Enhancement of radiation cytotoxicity in murine cancer cells by electroporation: in vitro and in vivo studies.

Increasing evidence has accumulated in recent years to suggest that the cell membrane forms the vital common target for action by ionizing radiation and electroporation. The present work describes the use of electric pulses for enhancement of radiation-induced cytotoxicity of cancer cells both in vitro and in vivo.

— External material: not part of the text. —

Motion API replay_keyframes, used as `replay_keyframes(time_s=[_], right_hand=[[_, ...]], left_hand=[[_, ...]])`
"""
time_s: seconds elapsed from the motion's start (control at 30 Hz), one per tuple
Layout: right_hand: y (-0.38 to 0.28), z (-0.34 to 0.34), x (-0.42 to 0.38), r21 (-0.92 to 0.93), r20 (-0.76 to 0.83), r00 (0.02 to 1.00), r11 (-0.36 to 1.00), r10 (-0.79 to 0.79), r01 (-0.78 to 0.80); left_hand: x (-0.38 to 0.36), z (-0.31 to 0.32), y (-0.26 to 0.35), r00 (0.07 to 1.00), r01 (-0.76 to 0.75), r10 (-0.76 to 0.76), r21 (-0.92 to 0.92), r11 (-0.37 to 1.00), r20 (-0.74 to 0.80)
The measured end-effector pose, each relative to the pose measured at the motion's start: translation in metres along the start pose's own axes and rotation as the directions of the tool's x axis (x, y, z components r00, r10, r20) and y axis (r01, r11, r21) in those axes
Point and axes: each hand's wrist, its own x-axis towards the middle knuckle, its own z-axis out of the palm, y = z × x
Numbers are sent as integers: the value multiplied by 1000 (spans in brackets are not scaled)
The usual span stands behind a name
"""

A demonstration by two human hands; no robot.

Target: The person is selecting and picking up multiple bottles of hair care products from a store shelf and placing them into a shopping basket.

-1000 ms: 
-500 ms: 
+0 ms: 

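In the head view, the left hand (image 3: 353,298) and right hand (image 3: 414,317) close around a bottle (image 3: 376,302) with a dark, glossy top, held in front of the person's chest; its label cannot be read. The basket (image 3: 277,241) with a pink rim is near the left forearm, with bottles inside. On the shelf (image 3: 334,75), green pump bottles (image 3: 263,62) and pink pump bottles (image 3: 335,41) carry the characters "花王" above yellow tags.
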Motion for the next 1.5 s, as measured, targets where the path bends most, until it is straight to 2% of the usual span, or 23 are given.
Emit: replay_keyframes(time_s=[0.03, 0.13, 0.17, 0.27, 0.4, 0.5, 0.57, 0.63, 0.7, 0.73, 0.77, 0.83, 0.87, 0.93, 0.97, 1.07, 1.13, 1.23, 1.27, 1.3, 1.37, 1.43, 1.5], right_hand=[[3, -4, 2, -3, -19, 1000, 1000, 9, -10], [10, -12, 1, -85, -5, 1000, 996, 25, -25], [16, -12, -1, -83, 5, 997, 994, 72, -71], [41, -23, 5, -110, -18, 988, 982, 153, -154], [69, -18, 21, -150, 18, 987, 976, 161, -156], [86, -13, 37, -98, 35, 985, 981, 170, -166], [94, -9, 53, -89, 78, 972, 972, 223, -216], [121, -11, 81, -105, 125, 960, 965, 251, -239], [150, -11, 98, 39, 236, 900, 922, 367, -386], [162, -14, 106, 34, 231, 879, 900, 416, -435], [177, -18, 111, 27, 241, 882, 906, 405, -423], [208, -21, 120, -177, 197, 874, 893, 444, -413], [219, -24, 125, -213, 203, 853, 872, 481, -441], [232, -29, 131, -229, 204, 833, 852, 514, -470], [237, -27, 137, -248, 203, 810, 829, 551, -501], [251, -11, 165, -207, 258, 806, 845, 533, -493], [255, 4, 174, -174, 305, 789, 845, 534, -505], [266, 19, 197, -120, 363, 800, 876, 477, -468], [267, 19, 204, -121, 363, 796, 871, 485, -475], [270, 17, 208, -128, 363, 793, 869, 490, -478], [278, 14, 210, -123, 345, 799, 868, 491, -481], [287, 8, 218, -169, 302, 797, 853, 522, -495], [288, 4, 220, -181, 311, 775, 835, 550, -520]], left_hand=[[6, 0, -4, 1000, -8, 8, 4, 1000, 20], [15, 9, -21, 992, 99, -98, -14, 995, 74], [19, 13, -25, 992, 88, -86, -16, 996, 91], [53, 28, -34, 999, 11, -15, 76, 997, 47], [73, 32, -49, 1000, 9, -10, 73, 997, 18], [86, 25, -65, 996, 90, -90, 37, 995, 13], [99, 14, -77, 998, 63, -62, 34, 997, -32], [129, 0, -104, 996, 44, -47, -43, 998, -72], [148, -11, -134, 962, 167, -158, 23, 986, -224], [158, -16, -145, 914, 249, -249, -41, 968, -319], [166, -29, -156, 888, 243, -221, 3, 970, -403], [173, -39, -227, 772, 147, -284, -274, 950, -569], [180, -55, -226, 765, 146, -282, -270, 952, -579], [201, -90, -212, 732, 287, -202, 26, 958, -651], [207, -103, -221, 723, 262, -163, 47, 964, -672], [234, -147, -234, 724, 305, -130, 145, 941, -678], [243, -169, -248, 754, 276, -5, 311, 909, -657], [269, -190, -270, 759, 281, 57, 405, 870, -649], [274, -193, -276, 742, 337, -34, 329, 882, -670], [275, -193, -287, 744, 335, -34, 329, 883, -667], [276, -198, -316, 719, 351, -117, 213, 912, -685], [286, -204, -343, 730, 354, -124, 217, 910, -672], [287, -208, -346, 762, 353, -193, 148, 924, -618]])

In vitro: low dose rate (0.37 Gy/min) Co60 gamma-rays (2 Gy) in combination with electric pulses of square wave (2 kV/cm, 200 micros duration, 8 pulses/burst, 10 times) significantly enhanced the cytotoxicity in Ehrlich ascites carcinoma cells (EAC), probably through enhanced production of intracellular reactive oxygen species (ROS). The intracellular generation of ROS and changes in oxidative damage-mediated membrane fluidity were determined by fluorescence using DCH-FDA and DPH, respectively, as probes. Both radiation and electroporation, separately, have been observed to produce ROS in a dose-dependent fashion. We show that the combined treatment of cells with radiation and electroporation significantly increased intracellular ROS and changed membrane fluidity of EAC cells as compared to the effects by each individual treatment. In vivo studies have been carried out with murine fibrosarcoma as a model system. The localized treatment of a fibrosarcoma tumor, grown in the right hind leg of Swiss mice, had been carried out using radiation (Co60 gamma-rays, 2 Gy, dose rate: 0.37 Gy/min) and electric pulses (1 kV/cm, 200 micros, 8 pulses/burst, 10 times). Studies on tumor growth kinetics have shown a significant growth delay (by 50% to that of control) 7 days after treatment of tumor with radiation and electroporation. The results suggest that radiocytotoxicity of tumor cells in vitro as well as in vivo were enhanced significantly by electric pulses, which may offer a potentially improved treatment of cancer.